Case Presentation: A 27 y/o M presented after an episode of confusion and abnormal behavior. Patient reported 1 week of intermittent headaches, nausea, emesis, and dizziness. He had no sick contacts or recent travel. Family history was significant for SLE. On exam he had diffuse weakness but was otherwise neurologically intact without meningeal signs. Initial labs were largely unremarkable. On day 1, patient had an episode of seizure-like activity and subsequent Tmax of 105°F. He was then started on empiric coverage for meningitis and further workup including an MRI brain, lumbar puncture and EEG was performed. MRI showed leptomeningeal enhancement. Lumbar puncture showed increased lymphocytes, normal glucose and increased protein, but all infectious studies returned negative. EEG showed cerebral dysfunction without signs of epileptiform activity. Initial rheumatologic workup revealed a negative ANA but dsDNA and ribonuclear protein were elevated. At this point there was a broad differential, including severe neuropsychiatric lupus, CNS lymphoma, autoimmune encephalitis, or infectious etiology. Patient’s course was complicated by intubation for airway protection, development of obstructive hydrocephalous requiring extra ventricular drain placement and decompressive suboccipital craniectomy with biopsy. Dural biopsy was unremarkable and cerebellar biopsy showed edema with necrotic cells. Patient was started on high dose steroids initially, followed by IVIG empirically for autoimmune encephalitis or severe neuropsychiatric lupus. Eventually, patient was started on plasma exchange therapy given continued weakness and high suspicion for autoimmune encephalitis. On day 47 of admission, serum autoimmune encephalitis panel returned with positive glutamate decarboxylase (GAD65) IgG antibody titer confirming the diagnosis of autoimmune encephalitis. The patient then received rituximab with plan for repeat dose in 6 months. On day 69 patient was discharged to rehab.

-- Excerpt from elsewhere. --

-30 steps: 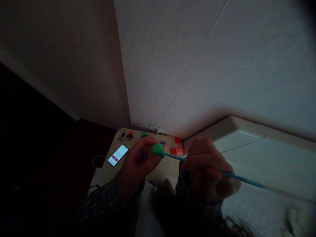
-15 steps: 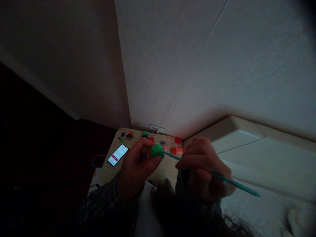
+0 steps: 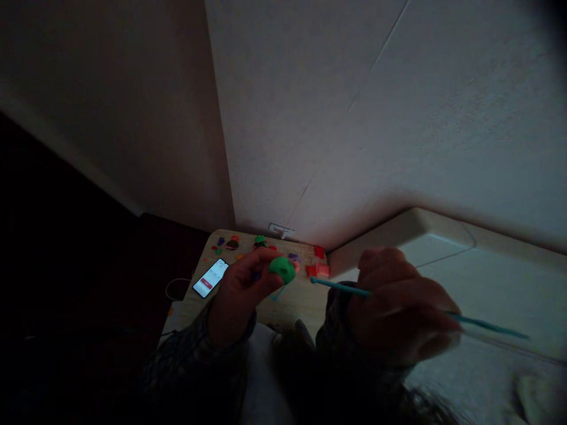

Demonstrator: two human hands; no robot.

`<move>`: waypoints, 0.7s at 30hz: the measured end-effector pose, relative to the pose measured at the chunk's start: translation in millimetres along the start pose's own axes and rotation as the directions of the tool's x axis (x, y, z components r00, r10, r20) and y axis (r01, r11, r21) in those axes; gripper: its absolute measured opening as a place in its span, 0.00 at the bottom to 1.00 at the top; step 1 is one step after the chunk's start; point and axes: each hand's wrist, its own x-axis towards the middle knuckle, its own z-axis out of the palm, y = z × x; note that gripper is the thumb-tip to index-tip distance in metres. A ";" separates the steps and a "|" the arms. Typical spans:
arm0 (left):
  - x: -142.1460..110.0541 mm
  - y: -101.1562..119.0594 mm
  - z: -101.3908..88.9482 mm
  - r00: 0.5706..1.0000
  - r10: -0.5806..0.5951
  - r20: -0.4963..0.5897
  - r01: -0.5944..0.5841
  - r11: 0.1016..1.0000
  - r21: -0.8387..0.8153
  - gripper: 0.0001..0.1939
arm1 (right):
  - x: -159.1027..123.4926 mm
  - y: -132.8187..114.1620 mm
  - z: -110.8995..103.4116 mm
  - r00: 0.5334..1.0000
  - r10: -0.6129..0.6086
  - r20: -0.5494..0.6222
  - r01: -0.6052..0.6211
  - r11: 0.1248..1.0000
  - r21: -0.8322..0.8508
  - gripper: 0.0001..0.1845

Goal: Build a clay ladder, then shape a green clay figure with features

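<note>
Pinched in the fingers of my left hand [image 3: 241,289] is a rounded lump of green modelling clay [image 3: 282,270], with small dents on its surface. To the right, my right hand [image 3: 405,298] is closed around a thin teal modelling tool [image 3: 339,286]. The tool's small rounded tip points left and is apart from the clay. Its pointed other end sticks out to the right, past my fist. A second thin teal stick [image 3: 277,294] lies on the table below the clay, partly hidden by my left hand.
On the small wooden table [image 3: 305,301] lies a phone [image 3: 211,278] with its screen lit. Along the far edge are several coloured clay pieces and red packets [image 3: 319,270]. A white wall [image 3: 283,147] rises behind, and a pale headboard-like panel [image 3: 443,242] stands on the right.
My right hand has moved right, drawing the teal tool's tip out of the green clay. My left hand still holds the clay, now turned slightly.
</note>
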 end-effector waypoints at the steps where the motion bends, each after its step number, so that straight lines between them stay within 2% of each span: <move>1: 0.4 -1.1 -1.5 1.000 -0.013 -0.002 0.013 1.000 -0.018 0.15 | 1.0 0.6 2.3 0.993 0.031 -0.112 -0.022 0.996 0.084 0.22; 3: 0.9 -1.8 -3.0 0.999 -0.029 0.023 0.029 0.999 -0.029 0.14 | 1.8 1.0 5.5 0.972 0.103 -0.209 -0.065 0.981 0.181 0.22; 5: 1.2 -1.0 -2.8 0.996 -0.036 0.076 0.037 0.999 -0.013 0.12 | 1.2 0.6 6.3 0.977 0.143 -0.161 -0.114 0.977 0.180 0.21; 8: 1.7 1.1 -1.0 0.990 -0.039 0.134 0.037 0.999 0.016 0.13 | -0.8 0.3 4.5 0.988 0.118 -0.102 -0.098 0.978 0.182 0.18; 18: 2.0 11.0 5.7 0.976 -0.115 0.187 0.129 0.989 -0.066 0.17 | -4.0 2.4 2.6 0.990 0.128 -0.056 -0.110 0.964 0.243 0.19; 21: 1.4 11.8 7.4 0.974 -0.131 0.185 0.148 0.986 -0.080 0.22 | -4.6 1.6 0.6 0.990 0.142 -0.026 -0.133 0.966 0.222 0.19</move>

Discussion: Autoimmune encephalitis (AIE) is a group of encephalitis syndromes associated with the presence of specific antibodies to neuronal proteins. Initial presenting symptoms of AIE are broad, but most common are psychiatric disturbances, and deficits of memory and cognition. As seen in this patient, headaches, hyperthermia, and CSF pleocytosis can lead to an infectious diagnosis. Psychiatric features can also lead to misdiagnosis and delay in treatment. Antibody tests are not an effective tool in early diagnosis as they take days to come back and may be negative in as many as half of cases. As a result, diagnosis of AIE relies largely on exclusion of other diagnoses.
Conclusions: This case highlights that hospitalist should entertain AIE as a diagnosis in a patient presenting with an unusual combination of symptoms, including behavioral disturbance, fever, and cognitive impairment. Autoimmune encephalitis is highly responsive to immunomodulatory therapy, hence early diagnosis and treatment can improve outcomes.